4.09.2005

A DINASTIA DE RICARDO CORAÇÃO DOS OUTROS: UM BRASIL QUE LIMA BARRETO IMAGINOU E QUASE ADIVINHOU

Romance Inédito de Mario Benevides
Brasil, 2005

- CAPÍTULO TRÊS –

Maria Otávia, embora despontasse pela originalidade de seus trabalhos, por causa do hábito (jamais diagnosticado a contento) de repetir expressões que se contrapunham às que ouvia na tv, foi apelidada de “opinião pública”, por colegas da faculdade. De repente, passou a ficar em permanente silêncio – até mesmo quando em companhia de Ricardo. A brincadeira, então, passou a ser: “calou-se a opinião pública”. Mais uma vez, seus pais, agora acompanhados de Ricardo Coração dos Outros V, a levaram a um psiquiatra. Maria Otávia foi internada. Um mês depois, o silêncio era ainda mais incômodo, porque acompanhado de uma expressão muito pior que a da tristeza: de resignação. Não sem remorso nem amargura foi escrito, no pano que envolveu o caixão com o corpo de Maria Otávia: “Saudades da Opinião Pública”.

Já era o ano da formatura e Ricardo defendeu sua monografia, que trazia o título “A sociedade brasileira e a perversa e involuntária conspiração de Newton e Gauss”. Seu trabalho trazia o seguinte resumo introdutório:

“Serve a curva de Gauss para representar uma grande parcela das configurações estatísticas humanas. Nela, também se enquadram as preferências políticas da sociedade brasileira. De um lado, minoritário, a extrema direita; no que a ele se opõe, outra minoria: a extrema esquerda. No morro característico da curva, lá está a maioria da população, a qual, sem se dar conta de ser maioria, fica à mercê das suas extremidades minoritárias, ora a tombar-se ridícula para um lado, ora a curvar-se amedrontada para o outro. E é aí que se forma o perverso e involuntário encontro de Newton e Gauss: a cada ação de qualquer das extremas, a outra a ela se contrapõe, em igual intensidade, a fazer, da maioria, massa que se move por inércia, tão somente a acompanhar o movimento, ora para um extremo, ora para o outro, até a estúpida, falsa, inclinada estabilização.

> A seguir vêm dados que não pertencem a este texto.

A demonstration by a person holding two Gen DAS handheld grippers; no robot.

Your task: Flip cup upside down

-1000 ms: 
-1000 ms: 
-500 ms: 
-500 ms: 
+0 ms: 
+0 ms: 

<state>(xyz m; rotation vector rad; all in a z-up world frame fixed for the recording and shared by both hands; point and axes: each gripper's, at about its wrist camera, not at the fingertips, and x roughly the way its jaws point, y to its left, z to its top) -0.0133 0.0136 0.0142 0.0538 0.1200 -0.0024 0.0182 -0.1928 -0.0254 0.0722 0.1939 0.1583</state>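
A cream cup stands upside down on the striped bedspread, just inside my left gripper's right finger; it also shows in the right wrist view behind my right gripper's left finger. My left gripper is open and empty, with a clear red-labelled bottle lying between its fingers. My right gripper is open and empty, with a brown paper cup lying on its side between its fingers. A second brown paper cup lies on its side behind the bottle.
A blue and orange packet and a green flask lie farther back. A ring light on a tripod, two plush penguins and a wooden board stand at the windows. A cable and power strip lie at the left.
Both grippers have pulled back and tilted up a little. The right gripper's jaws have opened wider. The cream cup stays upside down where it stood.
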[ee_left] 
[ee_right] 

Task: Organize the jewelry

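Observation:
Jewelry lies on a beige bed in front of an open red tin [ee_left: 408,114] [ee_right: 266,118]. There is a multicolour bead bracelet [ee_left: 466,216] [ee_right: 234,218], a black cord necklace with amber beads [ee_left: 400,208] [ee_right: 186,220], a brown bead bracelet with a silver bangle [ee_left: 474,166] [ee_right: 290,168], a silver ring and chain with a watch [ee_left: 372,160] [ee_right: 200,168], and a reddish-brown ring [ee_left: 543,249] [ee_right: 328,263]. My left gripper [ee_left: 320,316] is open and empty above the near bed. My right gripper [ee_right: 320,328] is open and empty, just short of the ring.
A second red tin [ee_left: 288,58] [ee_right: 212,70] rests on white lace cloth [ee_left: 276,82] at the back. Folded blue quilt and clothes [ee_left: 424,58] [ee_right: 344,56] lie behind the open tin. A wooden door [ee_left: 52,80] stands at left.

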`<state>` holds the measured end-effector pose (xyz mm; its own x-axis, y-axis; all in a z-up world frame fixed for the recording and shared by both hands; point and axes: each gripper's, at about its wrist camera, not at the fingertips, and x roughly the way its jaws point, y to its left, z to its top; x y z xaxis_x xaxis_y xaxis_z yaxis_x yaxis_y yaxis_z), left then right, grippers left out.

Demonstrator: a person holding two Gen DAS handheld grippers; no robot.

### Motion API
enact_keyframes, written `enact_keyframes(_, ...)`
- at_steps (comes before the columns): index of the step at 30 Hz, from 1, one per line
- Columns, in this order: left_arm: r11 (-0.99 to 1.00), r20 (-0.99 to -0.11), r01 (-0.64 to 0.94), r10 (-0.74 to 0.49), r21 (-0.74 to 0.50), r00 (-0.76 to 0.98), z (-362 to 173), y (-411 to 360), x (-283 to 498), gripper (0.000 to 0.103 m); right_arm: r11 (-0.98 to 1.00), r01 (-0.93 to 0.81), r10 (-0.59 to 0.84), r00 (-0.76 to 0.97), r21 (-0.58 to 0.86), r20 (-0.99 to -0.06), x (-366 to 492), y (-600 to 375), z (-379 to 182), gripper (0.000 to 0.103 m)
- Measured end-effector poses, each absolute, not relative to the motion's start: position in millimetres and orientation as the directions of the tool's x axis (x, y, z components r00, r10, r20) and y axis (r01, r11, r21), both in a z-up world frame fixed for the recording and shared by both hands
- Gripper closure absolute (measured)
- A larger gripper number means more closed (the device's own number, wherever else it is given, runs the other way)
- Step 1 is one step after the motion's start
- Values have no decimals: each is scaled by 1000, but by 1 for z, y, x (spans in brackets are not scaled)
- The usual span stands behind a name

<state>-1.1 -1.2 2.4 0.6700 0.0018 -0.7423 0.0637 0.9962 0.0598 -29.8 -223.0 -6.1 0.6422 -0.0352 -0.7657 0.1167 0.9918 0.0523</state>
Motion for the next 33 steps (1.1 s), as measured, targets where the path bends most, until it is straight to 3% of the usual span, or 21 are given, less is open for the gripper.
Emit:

O que aqui se propõe é que a sociedade se organize através de abnegados, cedidos pelas organizações que os empregarem ou àquelas que representarem ou às que pertencerem, por elas licenciados e pagos durante o mandato, como simples, impessoais, aplicados e eficazes administradores da coisa pública - sem pseudo-ideologias e, principalmente, sem fisiologismos e sem a demagógica e mórbida e contínua caça a votos e/ou cargos públicos.”

Uma das questões levantadas pela Banca Examinadora foi:

- Sr. Ricardo, e o que seria dos desempregados?

- Um organismo governamental permanente seria criado, para congregar essas pessoas e ajudá-los a retornar ao mercado de trabalho ou aos meios de produção. E, politicamente, estariam necessariamente representados por um ou mais de seus membros.

- O Senhor está propondo o voto indireto? Por instituições? Acabaria o voto direto?

Ricardo foi reprovado, não se sabe se por falta ou excesso de argumentos ou se houve desconfiança de que ele estivesse a defender idéias de Maria Otávia – o que não era de todo inverdade: Ricardo e Maria Otávia compartilhavam de muitas idéias. (Há um trecho da monografia de Ricardo V em que se lê: “insensatez, insensatez, insensatez”).

Ricardo viveu um ano tocando violão e cantando em bares do Rio de Janeiro, enquanto preparava e até que apresentou nova monografia à banca, dessa vez com o título “A influência da simbiose da fidalguia européia, da nobreza africana e da estirpe ameríndia na gênese da plebe brasileira”. Foi aprovado. Em um programa de intercâmbio entre Universidades, conheceu no Rio uma ruiva, chamada Rita, de quem foi-se tornando amigo, até que, um dia, ela lhe perguntou, com sotaque estrangeiro:

- Você conhece Minaçu? Você sabe, meu tese é sobre índios brasileiros; quero conhecer os avá-canoeiros, soube que eles vivem no regiau.

Meses depois, casaram-se. Em Minaçu, norte goiano. Era o começo do século XXI. Já na virada do século XIX para o XX, seus antepassados, Ricardo Coração dos Outros e Olga, haviam optado pelo, praticamente, mesmo destino, por motivos que logo serão explicados.

Na lápide de Maria Otávia, sem que Rita jamais o tenha sabido, está escrito:

Saudades. Saudades. Saudades. Ricardo.